Isolina tumbada boca arriba conversa calladamente con su cómplice la
luna, mientras el agua fresca de la cañada cala su espalda cual
bendición.
Pero su vestido hecho de bolsa de azúcar niégase tercamente a despegarse
de su espalda lacerada.
Un séquito lastimero de ranas y grillos vistosamente entrajados en
plata, le hacen el aguante.
Observan y esperan ocultos entre los camalotes por el milagro de la
medianoche.
-Esta vez si que se le fue la mano al patroncito, ¿eh lunita?- suspira
Isolina, los ojos abrillantados y fijos en su hada madrina. Cuenta
entonces como la maldita serpiente de lonja, restallando en el aire,
había ido en busca de su cara. Los primeros feroces mordiscos de fuego
le rajaron la palma de la mano y le partieron el labio superior
intentando atajarla. Después ella resignada le dio la espalda que
aguanta más.
-No me pude escapar lunita pa´l monte - se lamenta.

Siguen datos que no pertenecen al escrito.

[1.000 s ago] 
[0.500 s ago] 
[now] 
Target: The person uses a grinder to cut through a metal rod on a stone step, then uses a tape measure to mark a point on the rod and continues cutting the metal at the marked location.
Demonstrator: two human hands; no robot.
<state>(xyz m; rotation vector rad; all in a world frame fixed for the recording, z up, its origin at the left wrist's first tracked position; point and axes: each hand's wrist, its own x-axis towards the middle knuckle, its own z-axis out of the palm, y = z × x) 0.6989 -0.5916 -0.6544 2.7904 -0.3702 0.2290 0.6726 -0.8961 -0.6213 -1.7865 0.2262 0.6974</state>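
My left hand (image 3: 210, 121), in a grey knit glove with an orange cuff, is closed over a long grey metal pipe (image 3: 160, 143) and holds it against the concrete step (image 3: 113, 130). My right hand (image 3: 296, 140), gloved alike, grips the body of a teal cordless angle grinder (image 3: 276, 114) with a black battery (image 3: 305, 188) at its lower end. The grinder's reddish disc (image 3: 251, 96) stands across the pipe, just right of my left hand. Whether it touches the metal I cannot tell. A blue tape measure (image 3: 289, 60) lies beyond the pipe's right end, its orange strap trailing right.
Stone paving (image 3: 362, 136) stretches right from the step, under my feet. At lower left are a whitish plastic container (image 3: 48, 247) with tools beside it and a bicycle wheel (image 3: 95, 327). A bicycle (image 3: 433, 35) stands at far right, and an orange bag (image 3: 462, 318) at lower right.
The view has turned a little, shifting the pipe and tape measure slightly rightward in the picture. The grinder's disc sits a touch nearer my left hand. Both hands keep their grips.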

La ira del señor la arrinconó y hasta que la mano no se le aburrió no
paró de castigarle el lomo. Isolina no sabe quienes fueron sus padres le
cuenta, ni como vino a dar a las casas, ni quien la dio. A ella le gusta
soñar con que es la hija perdida de un estanciero que un buen día
aparecerá en la tranquera golpeando las manos, montado en un hermoso
tordillo con aperos en oro y plata y la llevará con él. Lo cierto es que
le toca pagarse la casa y la comida ayudando en todas las tareas
domésticas y cuidando al bebé. Por las noches se acuesta a los pies de
la cama de los señores, en el suelo sobre un montón de trapos. Su tarea
nocturna consiste en evitar que el bebé llore y altere el sacrosanto
descanso de los papás. El pequeño duerme en una primorosa cunita que
algún inteligente ha colgado de uno de los robustos maderos que
atraviesan el techo, por si las víboras, por si las ratas, por si las
arañas. Isolina no tiene más de seis años, pero ya su ingenio artero le
ha permitido agenciarse, en secreto, de una piola que ata a la cuna
toditas las noches, y que toditas las madrugadas desata. Haragana como
pocas, puede así mecer al bebé sin tener que levantarse ni destaparse.
Desgraciadamente se quedó dormida otra vez en el trabajo y el señorito
la denunció berreando a gusto, hasta que el rebenque fue más rápido que
la piola.
El frescor del agua corriente mitiga el ardor y el milagro por fin se
produce. Su vestido consiente en ir despegándose despacito de su pellejo
en carne viva. Tirándole un beso a su hada madrina a modo de despedida
remata:
- No importa lunita, es pa' que aprenda, y unque me dejen mañana una
semana sin comer, seguro viá tener vestido nuevo.